Free-fall = apparent weightlessness; 1st Law in orbit
Hands-On Labs 3 Rocket Science Projects

Project 1 — Water Bottle Rocket Build & Launch

Topics: Newton's Laws · TWR · Altitude · Stability · Flight Data Recording

Build a pressurized water rocket from a 2-liter soda bottle. This project applies Newton's Second and Third Laws directly — water expelled downward launches the rocket upward. You will predict altitude before launch, record real flight data, and compare predicted vs. actual results.

Materials Needed

2-liter plastic soda bottle (clean, empty)
Cork or rubber stopper (to fit bottle neck)
Bicycle pump with pressure gauge
PVC launch stand or commercial water rocket launcher
Cardstock or balsa wood (for fins)
Modeling clay or metal fishing weights (nose ballast)
Tape, scissors, ruler
Scale (to measure rocket mass)
Clinometer or altitude tracker app (optional)
Water (fill bottle 30–40%)

Pre-Launch Calculations (complete before building)

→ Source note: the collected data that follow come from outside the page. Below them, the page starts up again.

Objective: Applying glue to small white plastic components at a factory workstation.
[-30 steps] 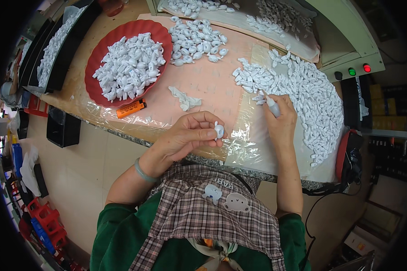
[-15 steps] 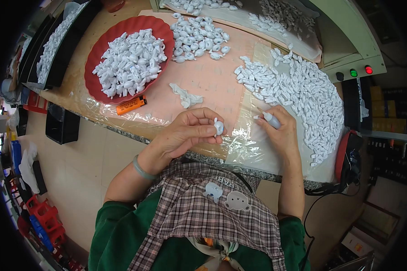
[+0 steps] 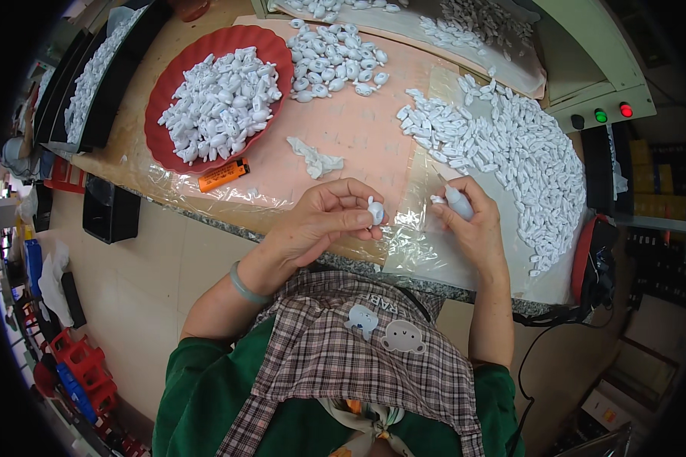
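Bench [image 3: 142, 90] – is bearing pink sheet [image 3: 373, 137]; red bowl [image 3: 158, 110] is standing left, orange block [image 3: 223, 175] lying just beside; white scrap [image 3: 313, 160] is resting mid-bench – rear white heap [image 3: 334, 65] and right white heap [image 3: 530, 156] are spreading.

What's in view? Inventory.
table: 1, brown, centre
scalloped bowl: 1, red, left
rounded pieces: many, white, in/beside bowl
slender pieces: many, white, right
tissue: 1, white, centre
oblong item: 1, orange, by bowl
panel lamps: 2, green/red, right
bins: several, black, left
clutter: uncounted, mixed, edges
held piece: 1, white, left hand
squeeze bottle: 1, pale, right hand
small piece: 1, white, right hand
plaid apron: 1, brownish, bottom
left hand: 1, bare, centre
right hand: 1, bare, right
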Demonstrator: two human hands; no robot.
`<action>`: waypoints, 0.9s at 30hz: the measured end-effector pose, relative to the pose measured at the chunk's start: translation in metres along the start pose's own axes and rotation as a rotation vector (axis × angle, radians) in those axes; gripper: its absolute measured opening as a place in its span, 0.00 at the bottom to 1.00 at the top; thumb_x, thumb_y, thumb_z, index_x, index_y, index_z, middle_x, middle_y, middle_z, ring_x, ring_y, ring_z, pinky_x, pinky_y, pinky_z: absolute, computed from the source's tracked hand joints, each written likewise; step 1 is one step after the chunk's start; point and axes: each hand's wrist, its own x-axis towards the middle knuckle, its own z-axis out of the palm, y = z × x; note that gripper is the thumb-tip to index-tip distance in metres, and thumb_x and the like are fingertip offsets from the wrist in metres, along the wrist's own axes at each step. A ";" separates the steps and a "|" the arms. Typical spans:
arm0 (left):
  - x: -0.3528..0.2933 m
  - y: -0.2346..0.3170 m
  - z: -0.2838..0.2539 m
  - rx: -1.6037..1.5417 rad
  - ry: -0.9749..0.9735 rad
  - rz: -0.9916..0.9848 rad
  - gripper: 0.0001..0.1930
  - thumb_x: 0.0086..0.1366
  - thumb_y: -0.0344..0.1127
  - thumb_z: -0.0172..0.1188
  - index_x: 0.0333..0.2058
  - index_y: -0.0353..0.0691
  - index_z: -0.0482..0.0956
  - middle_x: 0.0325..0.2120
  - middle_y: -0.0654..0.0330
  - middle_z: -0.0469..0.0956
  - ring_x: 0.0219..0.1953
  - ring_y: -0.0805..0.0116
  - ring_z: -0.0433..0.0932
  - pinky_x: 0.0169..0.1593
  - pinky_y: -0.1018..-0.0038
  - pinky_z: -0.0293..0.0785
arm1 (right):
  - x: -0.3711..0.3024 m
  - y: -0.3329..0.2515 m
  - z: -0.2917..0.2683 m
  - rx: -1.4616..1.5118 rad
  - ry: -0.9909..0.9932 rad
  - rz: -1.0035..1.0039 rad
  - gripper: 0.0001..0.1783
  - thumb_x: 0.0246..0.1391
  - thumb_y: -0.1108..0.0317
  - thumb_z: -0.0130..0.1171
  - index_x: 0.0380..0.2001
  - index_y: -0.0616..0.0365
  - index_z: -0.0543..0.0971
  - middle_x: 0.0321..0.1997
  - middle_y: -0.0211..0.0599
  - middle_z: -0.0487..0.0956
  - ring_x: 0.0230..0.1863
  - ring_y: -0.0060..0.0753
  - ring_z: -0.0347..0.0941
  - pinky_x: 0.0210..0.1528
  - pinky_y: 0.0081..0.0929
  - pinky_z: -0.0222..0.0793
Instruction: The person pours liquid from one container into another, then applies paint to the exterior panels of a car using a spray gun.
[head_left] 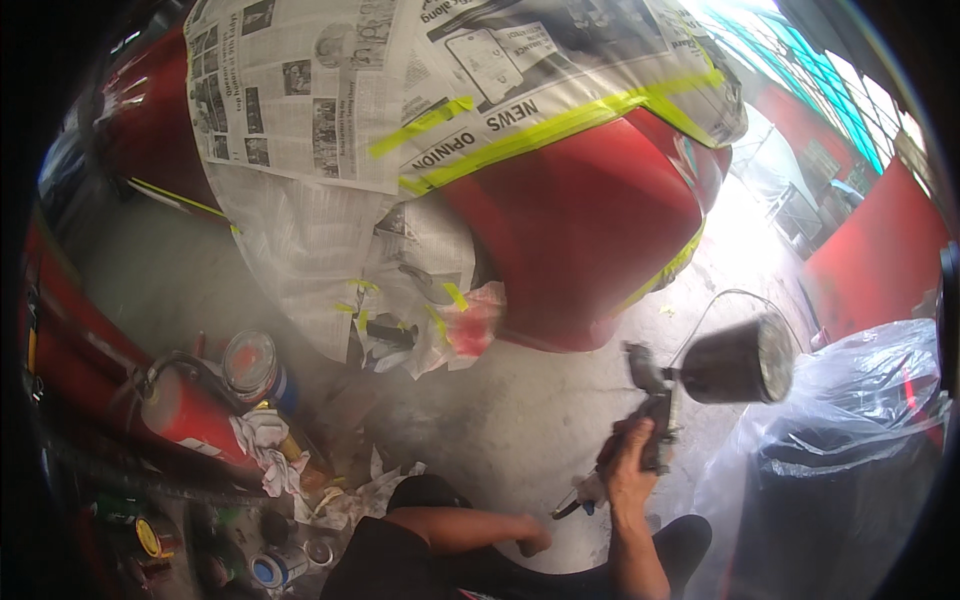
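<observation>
My right hand is wrapped round the handle of a spray gun, held up to the right of a red car body panel. A dark round paint cup sticks out from the gun's right side. Low in the middle, near my knees, my left hand is curled closed; whatever its fingers may hold is hidden. Newspaper covers much of the car above the panel, edged with yellow-green masking tape. A loose lower sheet bears a red paint stain.
Clear plastic sheeting drapes a dark object at the right. On the left lie a red cylinder, a paint can and crumpled paper. Several more cans stand at the lower left. A red panel rises at the far right.
</observation>
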 end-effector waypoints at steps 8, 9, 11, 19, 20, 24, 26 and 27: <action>-0.025 0.016 -0.014 -0.015 0.129 -0.002 0.15 0.47 0.24 0.53 0.34 0.31 0.84 0.35 0.44 0.82 0.38 0.47 0.81 0.42 0.55 0.75 | 0.012 -0.041 0.072 0.070 -0.523 -0.112 0.25 0.62 0.47 0.57 0.33 0.64 0.75 0.16 0.26 0.70 0.17 0.17 0.66 0.20 0.22 0.62; -0.020 0.013 -0.013 -0.002 0.128 0.002 0.15 0.47 0.24 0.53 0.34 0.31 0.84 0.35 0.44 0.82 0.38 0.47 0.81 0.42 0.55 0.75 | 0.014 -0.046 0.073 0.111 -0.553 -0.149 0.25 0.64 0.48 0.54 0.32 0.65 0.76 0.14 0.26 0.70 0.16 0.18 0.65 0.19 0.21 0.60; -0.005 0.000 0.000 0.013 0.105 0.029 0.16 0.47 0.25 0.52 0.34 0.32 0.83 0.34 0.44 0.82 0.38 0.48 0.81 0.42 0.55 0.75 | 0.017 -0.050 0.064 0.075 -0.522 -0.193 0.25 0.65 0.49 0.53 0.33 0.65 0.76 0.15 0.27 0.70 0.16 0.18 0.65 0.19 0.21 0.60; -0.002 -0.006 -0.001 0.022 0.068 0.053 0.15 0.49 0.26 0.54 0.37 0.32 0.83 0.35 0.44 0.82 0.37 0.47 0.81 0.40 0.54 0.75 | 0.029 -0.028 -0.017 -0.019 0.165 0.012 0.29 0.65 0.40 0.49 0.30 0.59 0.75 0.14 0.29 0.69 0.13 0.22 0.65 0.15 0.23 0.59; -0.002 -0.006 0.000 0.032 0.032 0.033 0.18 0.48 0.26 0.54 0.39 0.33 0.82 0.38 0.44 0.82 0.40 0.46 0.81 0.43 0.54 0.75 | 0.034 -0.029 -0.020 -0.039 0.219 -0.029 0.31 0.64 0.37 0.47 0.30 0.58 0.75 0.13 0.29 0.68 0.12 0.22 0.65 0.15 0.23 0.58; -0.012 -0.003 -0.005 0.055 0.049 0.084 0.18 0.48 0.26 0.55 0.40 0.33 0.82 0.38 0.44 0.82 0.40 0.46 0.81 0.43 0.53 0.75 | 0.040 -0.050 -0.027 -0.020 0.259 0.080 0.23 0.67 0.48 0.50 0.34 0.61 0.72 0.17 0.28 0.70 0.14 0.18 0.65 0.16 0.22 0.62; -0.016 0.002 -0.013 0.014 0.047 0.081 0.16 0.48 0.26 0.55 0.38 0.33 0.82 0.38 0.44 0.81 0.41 0.46 0.81 0.43 0.53 0.74 | 0.044 -0.047 -0.024 -0.056 0.235 -0.050 0.31 0.65 0.36 0.44 0.32 0.57 0.74 0.13 0.28 0.69 0.11 0.21 0.64 0.13 0.21 0.55; -0.016 0.002 -0.014 0.019 0.043 0.081 0.16 0.48 0.26 0.55 0.38 0.33 0.82 0.38 0.44 0.81 0.41 0.46 0.81 0.43 0.53 0.74 | 0.044 -0.050 -0.021 -0.054 0.242 -0.052 0.31 0.65 0.36 0.44 0.32 0.57 0.74 0.13 0.28 0.69 0.11 0.21 0.64 0.13 0.21 0.55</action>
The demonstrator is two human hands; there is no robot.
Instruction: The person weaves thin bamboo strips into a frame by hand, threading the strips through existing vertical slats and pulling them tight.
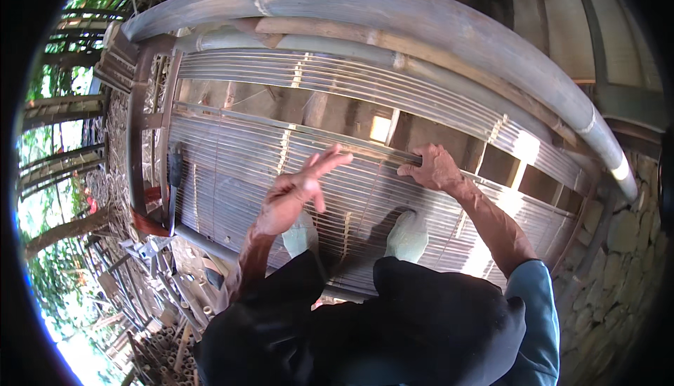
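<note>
A slatted bamboo panel (239,207) of long thin strips lies across a frame beneath my hands. My left hand (295,193) is raised over the panel with its fingers stretched and apart, holding nothing. Farther right, my right hand (437,168) rests at the panel's far edge. Its fingers bend over the outermost bamboo slat (330,140), with the thumb spread to the left; the fingertips are partly hidden. Past that slat is an open gap, and a second, narrower band of slats (246,68) runs along the far side.
A thick bamboo pole (393,0) arches across the far side. A long-bladed tool with a dark handle (174,168) lies at the panel's left end. Cut bamboo pieces (165,358) are piled at lower left. A stone wall (625,238) stands at right.
</note>
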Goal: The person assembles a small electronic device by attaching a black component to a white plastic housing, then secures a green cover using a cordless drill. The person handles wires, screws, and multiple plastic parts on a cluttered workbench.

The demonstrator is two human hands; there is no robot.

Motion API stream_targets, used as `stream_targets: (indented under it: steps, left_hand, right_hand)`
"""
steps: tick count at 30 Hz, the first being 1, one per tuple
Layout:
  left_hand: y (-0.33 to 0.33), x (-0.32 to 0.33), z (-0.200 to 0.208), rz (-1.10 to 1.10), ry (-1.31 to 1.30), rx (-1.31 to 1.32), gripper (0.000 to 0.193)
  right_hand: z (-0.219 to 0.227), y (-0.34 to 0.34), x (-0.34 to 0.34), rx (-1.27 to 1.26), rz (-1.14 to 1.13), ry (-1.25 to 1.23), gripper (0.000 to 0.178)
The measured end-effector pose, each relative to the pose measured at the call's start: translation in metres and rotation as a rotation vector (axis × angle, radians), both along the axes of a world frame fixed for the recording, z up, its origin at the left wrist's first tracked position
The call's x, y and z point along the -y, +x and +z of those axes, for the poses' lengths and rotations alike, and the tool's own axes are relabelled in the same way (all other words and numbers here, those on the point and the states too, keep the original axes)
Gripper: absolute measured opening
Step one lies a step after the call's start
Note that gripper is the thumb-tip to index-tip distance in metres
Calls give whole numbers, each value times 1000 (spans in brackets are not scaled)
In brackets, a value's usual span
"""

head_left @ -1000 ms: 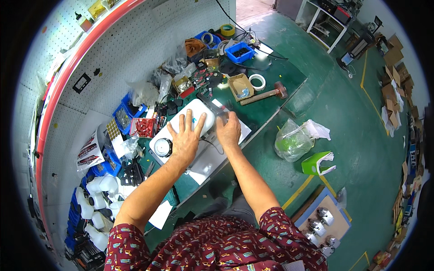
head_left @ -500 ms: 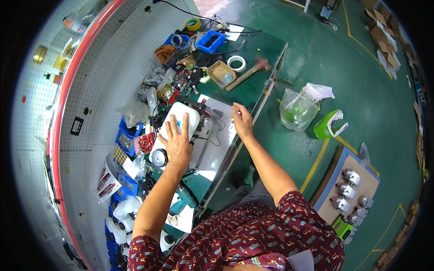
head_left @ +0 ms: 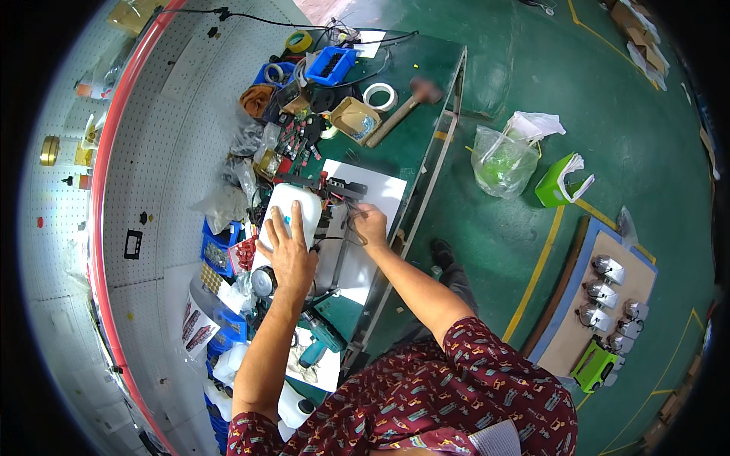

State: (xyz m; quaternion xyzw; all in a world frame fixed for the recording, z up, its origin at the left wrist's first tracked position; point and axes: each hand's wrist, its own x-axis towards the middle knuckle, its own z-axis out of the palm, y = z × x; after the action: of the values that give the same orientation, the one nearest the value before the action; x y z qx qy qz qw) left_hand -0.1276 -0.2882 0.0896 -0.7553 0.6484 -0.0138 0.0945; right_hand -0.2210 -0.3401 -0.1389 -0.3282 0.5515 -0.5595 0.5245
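My left hand lies with spread fingers on top of a white plastic tank. A round dark-rimmed cap sits at the tank's near end. Right of the tank, my right hand is closed with curled fingers around a thin black cable; its fingertips are partly hidden. Beneath the cable is a grey metal part, next to the tank. A black bracket with red pieces stands at the far end. White sheet lies under this assembly.
On the bench lie a hammer, a white tape roll, a cardboard tray and a blue bin. A teal power drill rests nearby. At right, a floor-side board holds several silver parts.
My right hand has moved left from beside the bench edge to the cable and closed on it. My left hand stays on the tank. The whole view has shifted slightly.
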Motion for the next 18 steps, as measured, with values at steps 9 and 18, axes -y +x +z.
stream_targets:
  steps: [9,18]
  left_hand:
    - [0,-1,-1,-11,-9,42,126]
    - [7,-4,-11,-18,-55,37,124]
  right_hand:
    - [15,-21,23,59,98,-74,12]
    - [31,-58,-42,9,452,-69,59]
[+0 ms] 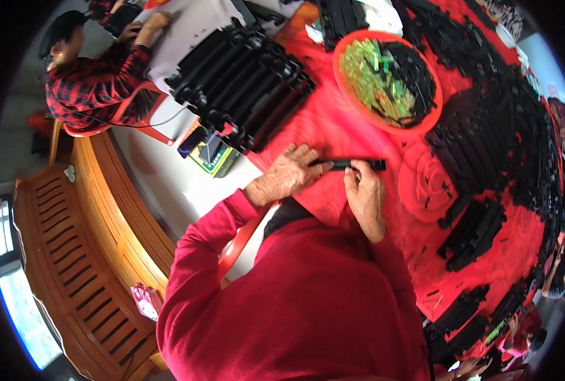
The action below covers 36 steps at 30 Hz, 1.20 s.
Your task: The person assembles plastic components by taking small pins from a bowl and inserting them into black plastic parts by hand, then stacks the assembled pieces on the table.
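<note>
A slim black plastic bar (376, 164) lies crosswise on the red-covered table in front of me. My left hand (287, 173) is closed over its left end, and the fingers hide that end. The thumb and fingers of my right hand (367, 195) grip the bar's near edge, right of its middle. Beyond my hands stands an orange-rimmed basin (439, 101), with yellow-green small pieces on one side and black ones on the other. A neat stack of long black plastic parts (241, 79) rises at the far left of my hands.
Heaps of black parts (479, 140) cover the table's right side, with a smaller bundle (474, 233) nearer me. A green and yellow box (214, 159) sits below the stack. A wooden bench (73, 254) stands at left; a person in plaid (92, 89) works at far left.
</note>
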Each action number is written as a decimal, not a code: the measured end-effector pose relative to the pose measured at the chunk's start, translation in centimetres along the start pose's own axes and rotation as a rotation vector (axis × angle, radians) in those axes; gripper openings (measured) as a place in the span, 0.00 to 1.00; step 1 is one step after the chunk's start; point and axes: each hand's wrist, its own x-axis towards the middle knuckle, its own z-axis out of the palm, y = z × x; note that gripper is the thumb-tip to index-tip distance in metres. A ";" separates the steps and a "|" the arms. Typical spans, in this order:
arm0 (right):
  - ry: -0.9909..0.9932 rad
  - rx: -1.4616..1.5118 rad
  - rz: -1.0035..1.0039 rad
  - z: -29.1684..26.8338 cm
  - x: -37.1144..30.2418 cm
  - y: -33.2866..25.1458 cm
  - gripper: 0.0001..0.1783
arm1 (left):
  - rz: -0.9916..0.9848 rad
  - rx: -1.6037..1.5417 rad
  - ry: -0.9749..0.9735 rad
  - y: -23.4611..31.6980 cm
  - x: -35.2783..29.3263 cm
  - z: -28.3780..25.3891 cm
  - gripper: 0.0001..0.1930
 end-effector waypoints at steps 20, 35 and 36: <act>-0.142 -0.094 -0.235 -0.4 -0.7 0.5 0.17 | -0.030 0.053 -0.104 0.9 0.3 0.1 0.22; 0.151 1.695 0.022 -1.5 4.8 1.2 0.16 | -0.197 -0.001 0.201 2.7 0.6 2.2 0.14; 0.181 1.675 0.062 -1.2 5.0 0.9 0.15 | -0.200 -0.022 0.191 2.7 0.7 2.2 0.14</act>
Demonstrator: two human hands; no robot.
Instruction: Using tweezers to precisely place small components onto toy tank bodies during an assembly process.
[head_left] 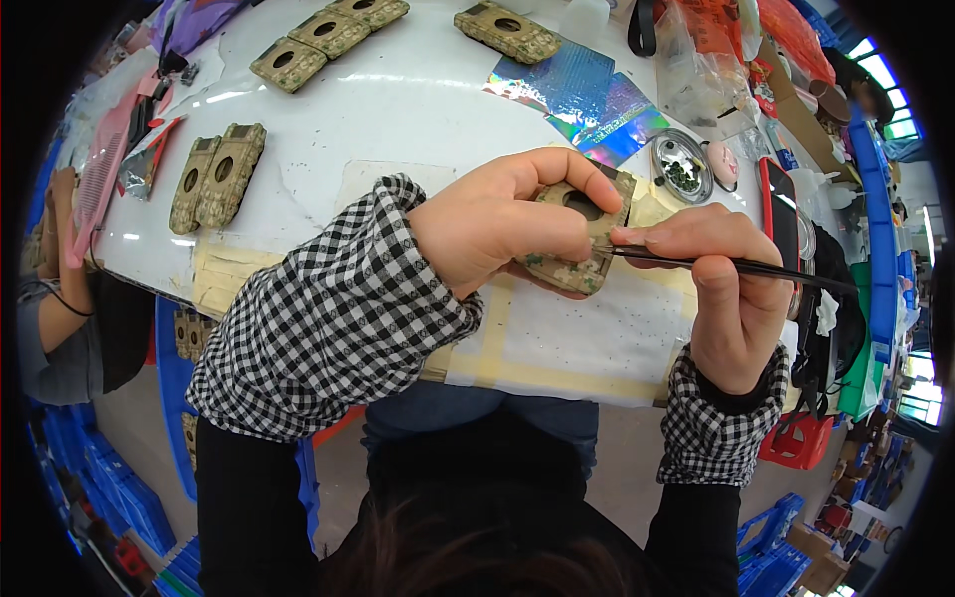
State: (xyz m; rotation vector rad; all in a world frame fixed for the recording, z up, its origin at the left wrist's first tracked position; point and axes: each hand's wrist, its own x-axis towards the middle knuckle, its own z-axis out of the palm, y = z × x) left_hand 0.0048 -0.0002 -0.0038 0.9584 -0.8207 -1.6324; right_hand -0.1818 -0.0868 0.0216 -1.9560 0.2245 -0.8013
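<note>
My left hand (507, 214) is closed around a camouflage-painted toy tank hull (569, 267), with its round hole facing up. Thumb and fingers grip its sides above the near edge of the table. Dark tweezers (786, 272) are pinched in my right hand (731, 284), their long end pointing right. The tweezers' tips touch or nearly touch the hull's upper face; whether a small part is between them is too fine to see. Right of the hull stands a round clear dish (681, 165) with small dark green bits.
More camouflage hulls lie at the left (231, 174), far left (323, 40) and far middle (507, 32). Shiny blue holographic sheets (587, 85), a phone (780, 214) and plastic bags (701, 75) surround the work spot. Another person's arm (62, 298) is at the left beside a pink comb (102, 164).
</note>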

  1. Measure empty bottle mass (m_dry). Fill 35% with water and measure filled mass (m₀). Calculate fuel mass = m₀ − m_dry.
  2. Estimate average thrust F from fill pressure using: F ≈ (gauge pressure in Pa) × (bottle cross-section area). At 60 PSI (414,000 Pa) with A = 0.003 m²: F ≈ 1,242 N!
  3. Calculate weight: W = m₀ × 9.8. Then find TWR = F / W. Is it greater than 1?
  4. Estimate burn time: the water empties in roughly 0.2–0.5 seconds at high pressure. Use Δt = 0.3 s as an estimate.
  5. Estimate burnout speed: v = F_net/m × Δt. (Simplify: use average mass during burn = (m₀ + m_dry)/2.)
  6. Predict peak altitude: h = v²/(2×9.8). Record your prediction on the data table below.

Build Procedure

  1. Cut 3–4 fins from cardstock (trapezoidal shape, about 10 cm tall). Tape or glue fins evenly around the bottle bottom (neck = nose in this rocket).
  2. Create a nose cone from a cone of cardstock and tape to the bottle bottom (which becomes the "top" in flight).
  3. Check stability: balance rocket on fingertip to find CG. The CG should be above (closer to nose than) the geometric center.
  4. If CG is too low, add clay weight inside the nose cone and re-check balance.
  5. Fill rocket 35% with water, insert stopper/valve, place on launcher.

Launch & Data Collection

  1. Set launch angle to vertical (90°). Clear all people from a 30 m radius. Launch area must be an open field.
  2. Pump to target pressure (40–60 PSI). Record pressure used.
  3. Launch! Observer at distance records time from launch to apex (can use phone slow-motion video).
  4. Measure or estimate actual altitude using the time-of-flight: h ≈ ½ × g × (t_apex)². Compare to your prediction!
  5. Repeat 3 launches varying fill amount (25%, 35%, 50%) and record results.
Launch #Fill %Pressure (PSI)Predicted Height (m)Measured Height (m)% Error
135%____________
225%____________
350%____________
Physics Connections in This Lab

Newton's 3rd Law (water out = rocket up) · F=ma (net force during burn) · KE and PE (energy conversion during flight) · Drag (why actual height < predicted) · Stability (CG vs CP fin design).

⚠ Safety Rules

Never exceed 80 PSI. Never stand in front of the nozzle. Always use goggles. Maintain 10 m minimum distance from launch site during pressurization. Adult supervision required at all times.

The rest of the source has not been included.